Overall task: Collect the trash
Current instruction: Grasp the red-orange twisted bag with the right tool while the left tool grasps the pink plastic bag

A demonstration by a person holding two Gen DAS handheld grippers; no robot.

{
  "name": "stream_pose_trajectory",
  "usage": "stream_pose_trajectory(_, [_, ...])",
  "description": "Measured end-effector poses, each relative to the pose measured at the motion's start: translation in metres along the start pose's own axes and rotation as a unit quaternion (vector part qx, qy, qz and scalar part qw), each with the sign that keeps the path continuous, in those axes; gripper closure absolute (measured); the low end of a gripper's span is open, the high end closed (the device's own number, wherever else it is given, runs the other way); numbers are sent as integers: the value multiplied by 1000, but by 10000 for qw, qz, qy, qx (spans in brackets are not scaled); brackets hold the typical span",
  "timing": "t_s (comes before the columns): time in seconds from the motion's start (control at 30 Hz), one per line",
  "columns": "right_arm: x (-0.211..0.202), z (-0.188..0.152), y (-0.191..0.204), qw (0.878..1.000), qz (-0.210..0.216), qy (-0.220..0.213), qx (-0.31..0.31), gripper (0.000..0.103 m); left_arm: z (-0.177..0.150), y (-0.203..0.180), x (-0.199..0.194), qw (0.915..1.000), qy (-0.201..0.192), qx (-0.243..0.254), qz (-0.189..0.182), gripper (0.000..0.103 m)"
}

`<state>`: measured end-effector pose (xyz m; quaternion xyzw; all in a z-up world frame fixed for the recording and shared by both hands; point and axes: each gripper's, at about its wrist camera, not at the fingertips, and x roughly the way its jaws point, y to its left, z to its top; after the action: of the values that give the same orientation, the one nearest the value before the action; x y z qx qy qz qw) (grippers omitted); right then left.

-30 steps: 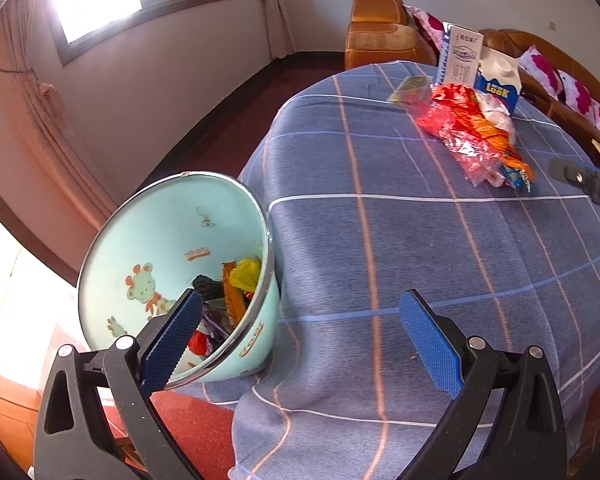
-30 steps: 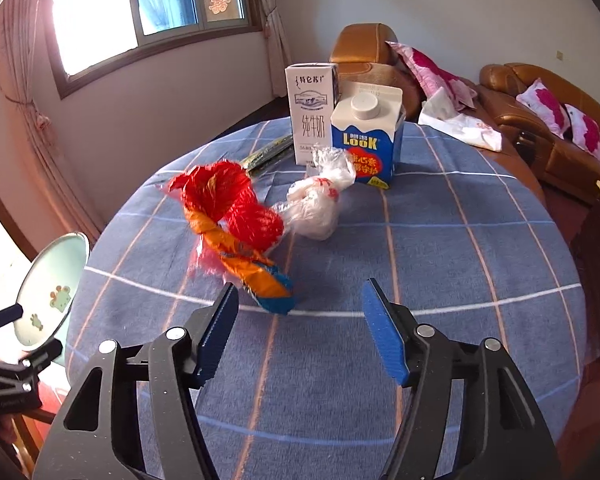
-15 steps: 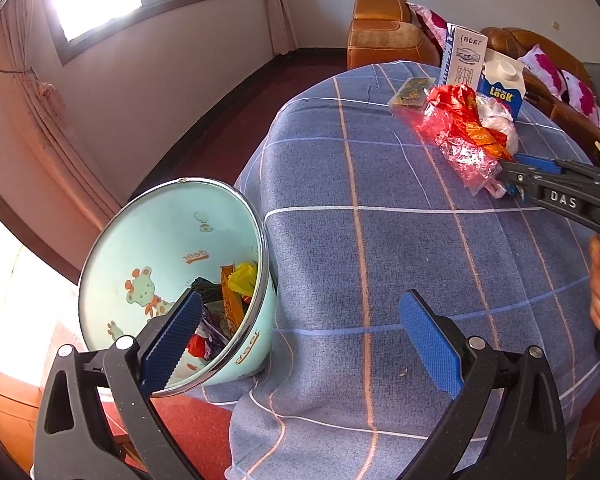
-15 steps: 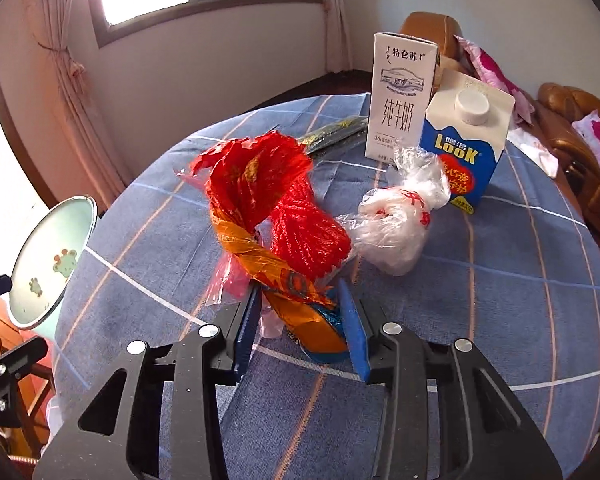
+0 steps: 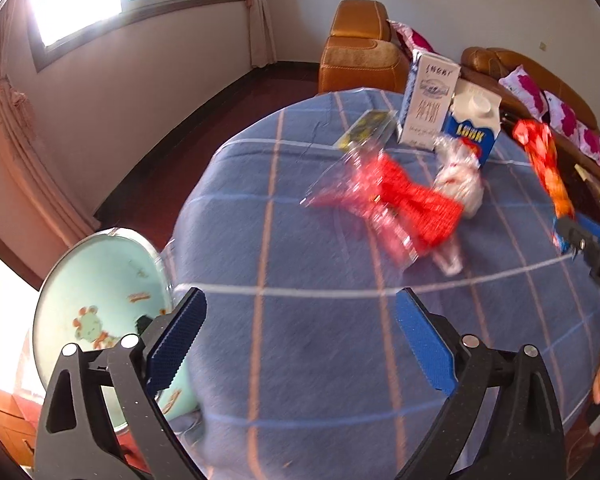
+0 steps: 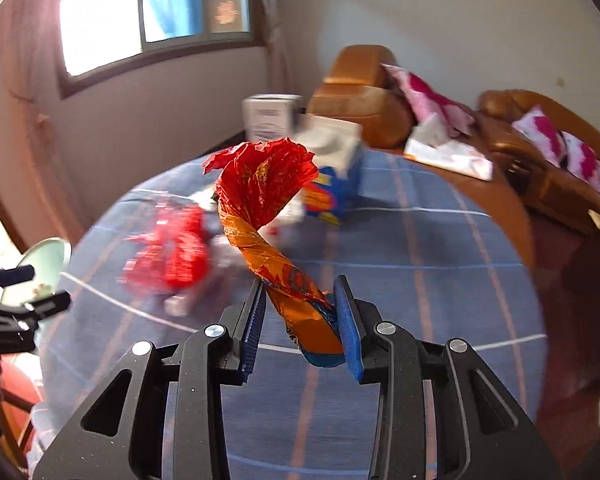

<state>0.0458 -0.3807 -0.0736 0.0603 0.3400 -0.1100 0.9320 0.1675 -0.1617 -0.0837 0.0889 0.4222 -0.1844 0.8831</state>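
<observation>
The right hand-held gripper (image 6: 300, 320) is clenched on the lower end of a twisted orange-and-red wrapper (image 6: 260, 216), which stands up from between its blue pads, clear of the table (image 6: 440, 264); its jaws have just been closing, and the wrapper is plainly caught between them. In the left wrist view the same wrapper (image 5: 544, 164) hangs in the air at the far right, above the table's right edge. The left hand-held gripper (image 5: 300, 332) is released, jaws wide with nothing between them, poised over the near part of the blue checked cloth. So the step in hand looks like the carry: one piece of trash has been picked and is off the table. Its likely goal is the pale green basin (image 5: 100, 292) with a cartoon figure inside, standing low beside the table's near left edge and already holding some scraps. The next move calls for bringing the wrapper leftward across the table, past the red bag (image 5: 404, 200) and the white plastic bag (image 5: 460, 176) still lying in the middle, until it hangs over the basin's mouth, then letting go. The wrapper is light and springy, so it may cling to a pad or catch the rim. Two cartons (image 5: 428, 108) at the far side also remain.
</observation>
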Motion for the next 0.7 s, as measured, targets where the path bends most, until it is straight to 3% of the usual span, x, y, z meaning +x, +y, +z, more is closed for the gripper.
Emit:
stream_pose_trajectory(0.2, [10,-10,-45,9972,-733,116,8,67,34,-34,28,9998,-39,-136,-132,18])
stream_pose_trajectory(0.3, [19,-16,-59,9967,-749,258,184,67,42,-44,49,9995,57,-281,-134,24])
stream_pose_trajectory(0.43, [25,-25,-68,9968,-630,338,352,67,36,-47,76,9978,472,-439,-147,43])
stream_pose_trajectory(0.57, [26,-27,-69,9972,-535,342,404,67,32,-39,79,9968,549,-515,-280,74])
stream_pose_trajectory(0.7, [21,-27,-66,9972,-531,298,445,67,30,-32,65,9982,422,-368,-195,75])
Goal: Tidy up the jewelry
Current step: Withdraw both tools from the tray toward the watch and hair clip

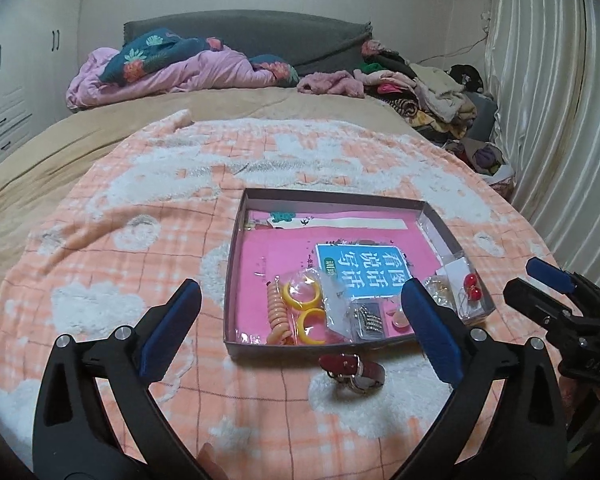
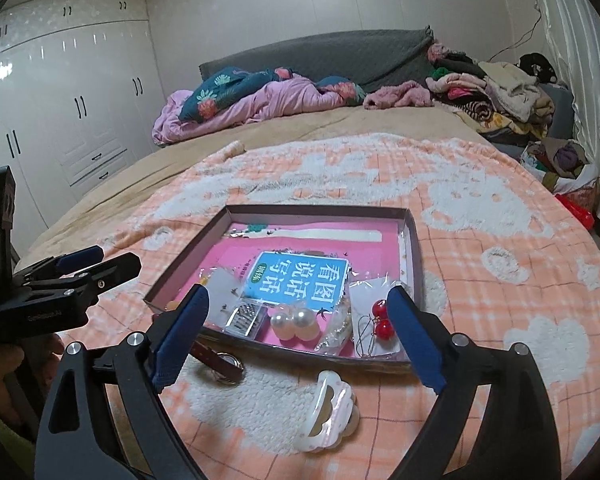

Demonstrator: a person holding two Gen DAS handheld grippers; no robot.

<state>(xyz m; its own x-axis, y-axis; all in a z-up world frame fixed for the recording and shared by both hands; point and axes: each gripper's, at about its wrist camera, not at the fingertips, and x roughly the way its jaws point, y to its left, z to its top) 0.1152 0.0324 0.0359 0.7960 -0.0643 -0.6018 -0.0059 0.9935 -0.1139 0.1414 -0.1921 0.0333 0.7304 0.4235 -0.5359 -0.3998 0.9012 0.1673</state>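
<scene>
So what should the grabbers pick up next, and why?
Probably the right gripper should drop onto the white hair claw. Both grippers are open and empty, and the claw and the red-strapped watch lie on the blanket outside the box; the claw sits just beneath the right one.

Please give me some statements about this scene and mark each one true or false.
1. The red watch lies inside the box. False: it lies on the blanket, just outside the near wall.
2. Both grippers are open and hold nothing. True.
3. The white hair claw lies outside the box. True.
4. The red earrings lie on the blanket. False: they lie in the box.
5. Two yellow rings lie in the box. True.
</scene>
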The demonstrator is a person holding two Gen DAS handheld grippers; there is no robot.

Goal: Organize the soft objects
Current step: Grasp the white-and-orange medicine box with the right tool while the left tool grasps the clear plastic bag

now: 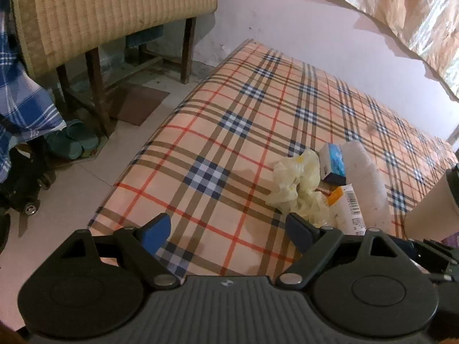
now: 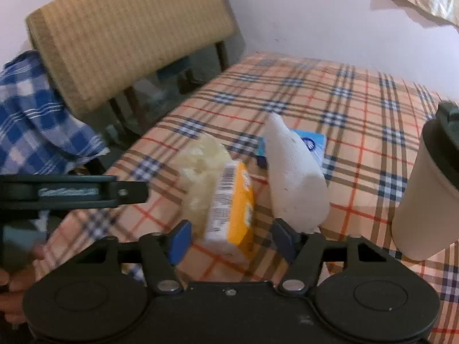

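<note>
A: What are the two tools doing?

B: The left gripper is hanging over the plaid tablecloth with its blue pads spread wide and nothing between them. The right gripper is also standing apart, with the near end of the yellow tissue pack lying between its pads; the pads are not pressing on it.

A: Where are the soft things lying?

B: They are sitting in a cluster on the near right part of the table. The crumpled pale plastic bag is lying left of the pack, touching it. The white paper roll is lying just right of the pack, and the blue-and-white box is sitting behind the roll, farther off.

A: Anything else nearby?

B: A cream cup with a dark lid is standing at the right. A striped padded chair is standing beyond the table's far left edge.
</note>
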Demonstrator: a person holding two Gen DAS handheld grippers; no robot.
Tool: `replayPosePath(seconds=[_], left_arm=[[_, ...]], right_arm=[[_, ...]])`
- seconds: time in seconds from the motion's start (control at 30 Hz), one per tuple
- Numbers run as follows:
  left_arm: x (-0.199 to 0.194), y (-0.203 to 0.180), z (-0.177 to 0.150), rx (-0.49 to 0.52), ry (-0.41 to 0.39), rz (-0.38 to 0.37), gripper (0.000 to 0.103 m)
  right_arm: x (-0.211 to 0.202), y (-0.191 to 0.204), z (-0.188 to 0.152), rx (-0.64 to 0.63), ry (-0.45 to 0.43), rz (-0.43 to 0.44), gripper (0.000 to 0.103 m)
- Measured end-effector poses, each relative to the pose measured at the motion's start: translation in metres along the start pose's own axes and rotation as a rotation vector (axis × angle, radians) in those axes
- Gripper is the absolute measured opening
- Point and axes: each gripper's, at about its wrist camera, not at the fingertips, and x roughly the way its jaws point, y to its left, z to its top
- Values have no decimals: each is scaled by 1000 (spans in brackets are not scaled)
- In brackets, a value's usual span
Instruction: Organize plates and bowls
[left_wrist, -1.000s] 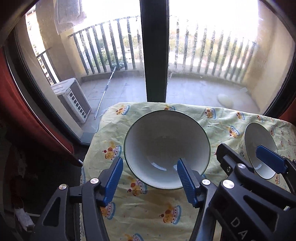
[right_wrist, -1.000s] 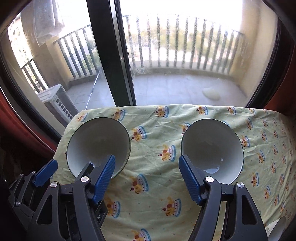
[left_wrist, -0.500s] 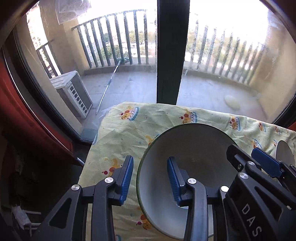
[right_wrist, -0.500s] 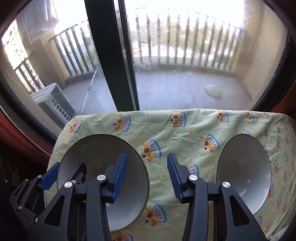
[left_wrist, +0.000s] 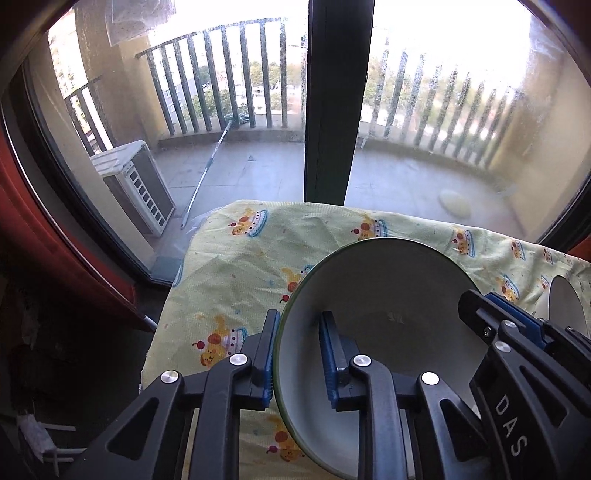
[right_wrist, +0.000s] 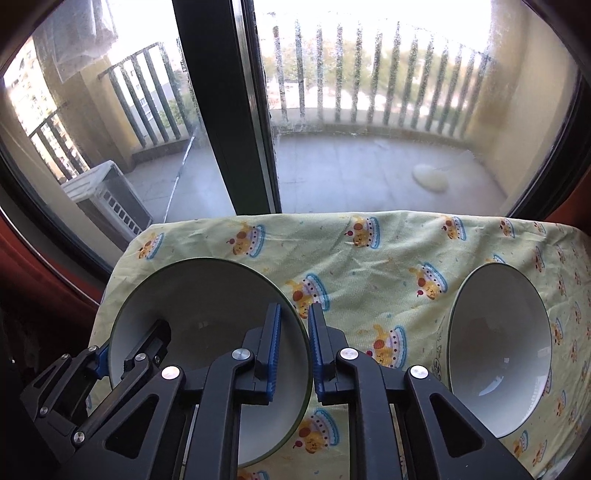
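A large white bowl with a green rim (left_wrist: 388, 295) (right_wrist: 207, 295) sits on the left part of the yellow cartoon-print tablecloth (right_wrist: 369, 251). My left gripper (left_wrist: 299, 354) is shut on the bowl's left rim, one blue pad outside and one inside. On the opposite, right rim my right gripper (right_wrist: 295, 347) is shut the same way. Each view shows the other gripper across the bowl. A smaller white bowl (right_wrist: 498, 350) (left_wrist: 567, 306) stands apart to the right, with nothing touching it.
The table's far edge meets a glass balcony door with a dark frame post (left_wrist: 336, 110). A red curtain (left_wrist: 22, 229) hangs at the left, beyond the table's left edge. The cloth between the two bowls holds nothing.
Both grippers came forward and down onto the large bowl. Their jaws, open a second ago, have closed on its left and right rims.
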Motion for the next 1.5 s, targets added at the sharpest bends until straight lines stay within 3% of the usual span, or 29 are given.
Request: replayPosePath(seconds=[0.4,0.5,0.53,0.63,0.73,0.8,0.93,0.97,1.3,1.37,1.5], left_arm=[[-18,-9,-16,12,8,-16,19],[-28,-8,-16,-8,-10,-71,11],[-29,-9,-15,-12,-17,-62,13],[-26,-10,-13,-4,-15,-32,12],[-20,-12,-16,22,-8,21,23],[-16,-8,-17,19,7,32,28],[-16,-4,-16,24,-13,47,35],[-15,-3,-15,26,-18,55,39],[8,4,-4,-10,11,14,41],[11,3,-3,-15,19,-1,41],[14,0,-2,-15,23,-35,32]], right_arm=[[-22,-12,-16,16,-6,-5,14],[-31,-15,-19,21,-29,33,3],[-33,-17,-18,40,-31,70,3],[-34,-15,-14,33,-26,51,3],[-28,-14,-16,38,5,29,5],[-25,-12,-19,20,17,13,9],[-21,-10,-21,40,17,36,48],[-20,-8,-21,35,8,36,49],[-2,-1,-10,50,17,29,47],[3,-3,-8,60,28,34,30],[9,-6,-7,66,36,40,27]])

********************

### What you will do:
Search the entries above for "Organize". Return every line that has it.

### Expected answer:
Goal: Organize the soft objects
Instruction: Organize plates and bowls

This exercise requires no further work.